Purtroppo c’è da registrare che la cattura è avvenuta nei territori occupati nel 1948, territori israeliani dove i controlli e le misure di sicurezza sono ingenti. I media israeliani si sono affrettati a dare la notizia secondo cui sarebbero stati palestinesi del 1948 a denunciare gli evasi per cercare di scalfire l’unità di tutti i palestinesi che abbiamo visto lo scorso maggio animare una potente mobilitazione generale ed un altrettanto potente sciopero generale “dal fiume fino al mare”. Sabato 11 settembre, davanti alla Corte distrettuale di Nazareth (territorio del 1948) si è tenuta una manifestazione a sostegno dei 4 prigionieri catturati. Intanto alcune immagini evidenziano che Zakaria Az-Zubeidi è stato picchiato durante la cattura. Hanin Zoubi, attivista palestinese ed ex-parlamentare alla Knesset, denuncia maltrattamenti, torture e negazione di cure mediche a Zubeidi. Dopo questa denuncia,
L’evasione dei sei prigionieri è avvenuta quasi una settimana dopo l’incontro tra il ministro israeliano della Difesa, Benny Gantz, e Mahmoud Abbas che si è tenuto il 29 agosto a Ramallah, un incontro che aveva l’obiettivo di riorganizzare l’accordo con cui il Qatar dovrebbe incanalare i fondi a Gaza. Una missione diplomatica interrotta dal Qatar dopo alcune dichiarazioni dell’ex capo del Mossad, Yossi Cohen secondo il quale sarebbe un “errore esortare il Qatar a continuare ad aiutare Gaza perché i soldi per lo più hanno aiutato la crescita di Hamas”
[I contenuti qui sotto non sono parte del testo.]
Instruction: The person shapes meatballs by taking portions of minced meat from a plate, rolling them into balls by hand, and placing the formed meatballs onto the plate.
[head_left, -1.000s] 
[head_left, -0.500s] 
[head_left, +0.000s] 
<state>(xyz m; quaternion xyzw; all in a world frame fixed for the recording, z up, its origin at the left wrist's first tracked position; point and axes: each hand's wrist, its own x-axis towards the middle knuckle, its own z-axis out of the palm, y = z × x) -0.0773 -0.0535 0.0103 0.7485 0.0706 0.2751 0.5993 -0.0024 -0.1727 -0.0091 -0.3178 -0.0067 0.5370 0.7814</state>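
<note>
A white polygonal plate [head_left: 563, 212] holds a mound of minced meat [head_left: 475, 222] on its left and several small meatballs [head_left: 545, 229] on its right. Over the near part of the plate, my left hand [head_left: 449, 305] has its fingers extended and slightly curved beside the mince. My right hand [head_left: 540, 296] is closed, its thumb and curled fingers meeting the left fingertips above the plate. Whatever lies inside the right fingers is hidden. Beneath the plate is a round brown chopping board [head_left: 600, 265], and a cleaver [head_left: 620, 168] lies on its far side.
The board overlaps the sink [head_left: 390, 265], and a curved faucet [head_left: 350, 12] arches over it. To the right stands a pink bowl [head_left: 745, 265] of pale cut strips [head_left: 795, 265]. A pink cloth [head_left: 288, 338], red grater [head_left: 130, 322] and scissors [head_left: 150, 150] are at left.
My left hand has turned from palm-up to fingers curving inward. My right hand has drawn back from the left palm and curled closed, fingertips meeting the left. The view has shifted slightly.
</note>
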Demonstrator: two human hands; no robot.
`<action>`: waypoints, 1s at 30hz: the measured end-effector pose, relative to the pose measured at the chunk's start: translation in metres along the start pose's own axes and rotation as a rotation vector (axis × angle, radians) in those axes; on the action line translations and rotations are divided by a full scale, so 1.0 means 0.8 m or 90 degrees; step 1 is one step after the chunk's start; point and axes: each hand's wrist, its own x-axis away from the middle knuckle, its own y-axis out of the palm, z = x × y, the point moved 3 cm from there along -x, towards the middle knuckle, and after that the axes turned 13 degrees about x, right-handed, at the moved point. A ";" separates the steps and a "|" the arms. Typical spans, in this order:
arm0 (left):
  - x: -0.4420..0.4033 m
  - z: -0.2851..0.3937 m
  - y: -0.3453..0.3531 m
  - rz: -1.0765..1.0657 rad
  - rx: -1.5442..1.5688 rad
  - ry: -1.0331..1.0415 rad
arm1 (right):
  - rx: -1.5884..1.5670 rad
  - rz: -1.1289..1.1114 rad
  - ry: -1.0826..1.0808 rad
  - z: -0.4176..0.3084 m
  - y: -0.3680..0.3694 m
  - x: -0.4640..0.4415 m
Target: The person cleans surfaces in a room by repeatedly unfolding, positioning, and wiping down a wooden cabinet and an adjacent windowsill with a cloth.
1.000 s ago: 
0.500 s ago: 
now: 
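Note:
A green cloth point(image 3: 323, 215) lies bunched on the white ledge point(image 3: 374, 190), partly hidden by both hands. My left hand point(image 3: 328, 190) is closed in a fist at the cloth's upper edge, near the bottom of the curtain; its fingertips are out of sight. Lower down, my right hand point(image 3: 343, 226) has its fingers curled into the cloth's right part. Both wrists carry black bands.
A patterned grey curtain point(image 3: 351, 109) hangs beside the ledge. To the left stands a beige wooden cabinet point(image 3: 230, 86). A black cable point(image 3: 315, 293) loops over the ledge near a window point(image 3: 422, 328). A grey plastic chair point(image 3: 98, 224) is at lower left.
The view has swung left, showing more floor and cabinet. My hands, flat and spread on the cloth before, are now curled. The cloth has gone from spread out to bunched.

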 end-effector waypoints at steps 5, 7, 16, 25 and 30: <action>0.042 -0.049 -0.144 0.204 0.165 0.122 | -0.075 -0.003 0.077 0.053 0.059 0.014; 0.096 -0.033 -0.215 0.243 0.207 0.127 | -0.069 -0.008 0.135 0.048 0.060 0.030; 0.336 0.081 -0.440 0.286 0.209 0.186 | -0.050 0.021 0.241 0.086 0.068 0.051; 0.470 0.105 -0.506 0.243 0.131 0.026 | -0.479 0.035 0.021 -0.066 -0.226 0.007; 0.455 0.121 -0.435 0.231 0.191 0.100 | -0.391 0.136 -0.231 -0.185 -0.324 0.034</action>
E forse proprio in questi oscuri giochi di alleanze e nell’appartenenza politica degli evasi (cinque di loro appartengono alla Jihad e, oltre loro, c’è un irriducibile di Fatah non certo simpatizzante dell’attuale leadership di Abbas, subordinata allo stato di Israele) che va letta la disattenzione di Hamas e ANP al tentativo eroico di questi sei militanti palestinesi di riconquistare la propria libertà.